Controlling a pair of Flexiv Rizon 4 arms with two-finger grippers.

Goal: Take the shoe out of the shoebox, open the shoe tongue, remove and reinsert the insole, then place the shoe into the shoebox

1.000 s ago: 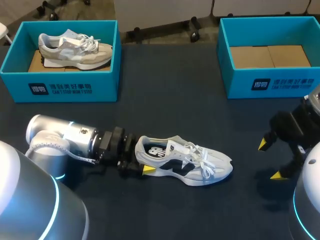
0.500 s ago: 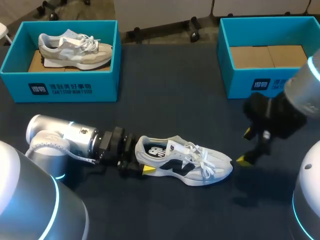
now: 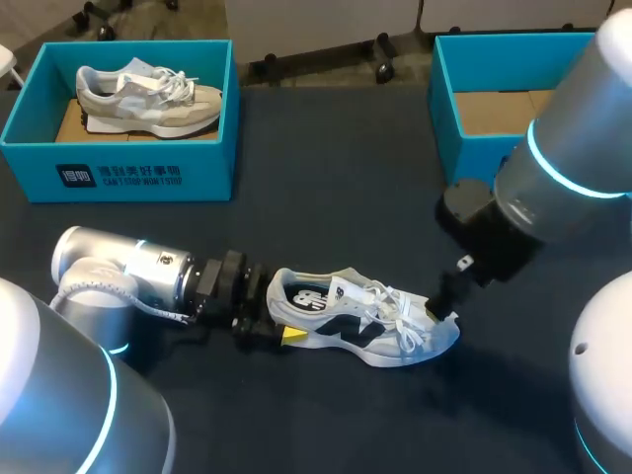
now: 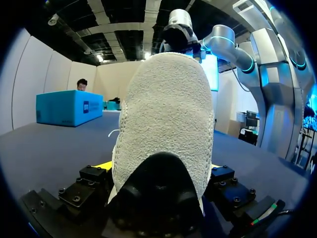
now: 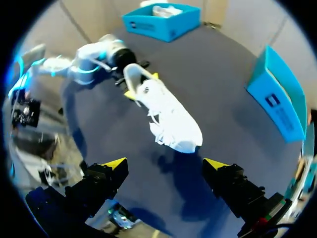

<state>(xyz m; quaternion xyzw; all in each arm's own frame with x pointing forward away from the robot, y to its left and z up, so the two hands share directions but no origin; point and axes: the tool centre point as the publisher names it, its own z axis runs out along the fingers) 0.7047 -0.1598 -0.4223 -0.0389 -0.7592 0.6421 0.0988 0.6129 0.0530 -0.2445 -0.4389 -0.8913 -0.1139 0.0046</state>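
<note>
Shoe (image 3: 360, 331) sits heel-first in left gripper (image 3: 279, 318) (right gripper (image 5: 165, 166) near toe).

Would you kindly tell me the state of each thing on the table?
white shoe: upright on table, insole inside.
left claw: shut on the white shoe's heel.
right claw: open, above the toe.
left shoebox: open, holding grey shoe.
right shoebox: open, no shoe seen.

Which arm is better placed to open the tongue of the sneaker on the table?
Right. The right gripper is open above the white-and-black mesh sneaker near its toe, free to work; the left gripper is shut on the heel.
</note>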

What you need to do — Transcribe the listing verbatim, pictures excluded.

Response area —
Controlling a pair of Flexiv Rizon 4 arms with two-finger grippers.

Goal: Take the shoe out of the shoebox, open the shoe tongue, remove and reinsert the insole, then place the shoe into the shoebox

1.000 s ago: 
0.500 s ago: 
now: 
now: 
now: 

<state>(xyz m; quaternion xyzw; all in each arm's own frame with x pointing forward away from the robot, y to its left and z up, so the two hands share directions but no origin; point and axes: the tool centre point as the publisher names it, its own z axis runs out along the fingers) 0.7047 -0.1598 -0.4223 -0.0389 -0.7592 0.6421 0.0988 0.6129 0.0530 -0.2445 -0.4389 -0.8913 -0.1139 0.0046</state>
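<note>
Shoe (image 3: 360, 331) sits heel-first in left gripper (image 3: 279, 318) (right gripper (image 5: 165, 166) near toe).

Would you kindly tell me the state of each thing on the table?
white shoe: upright on table, insole inside.
left claw: shut on the white shoe's heel.
right claw: open, above the toe.
left shoebox: open, holding grey shoe.
right shoebox: open, no shoe seen.

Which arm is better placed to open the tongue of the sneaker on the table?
Right. The right gripper is open above the white-and-black mesh sneaker near its toe, free to work; the left gripper is shut on the heel.
</note>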

The exercise has been answered, and the work is done.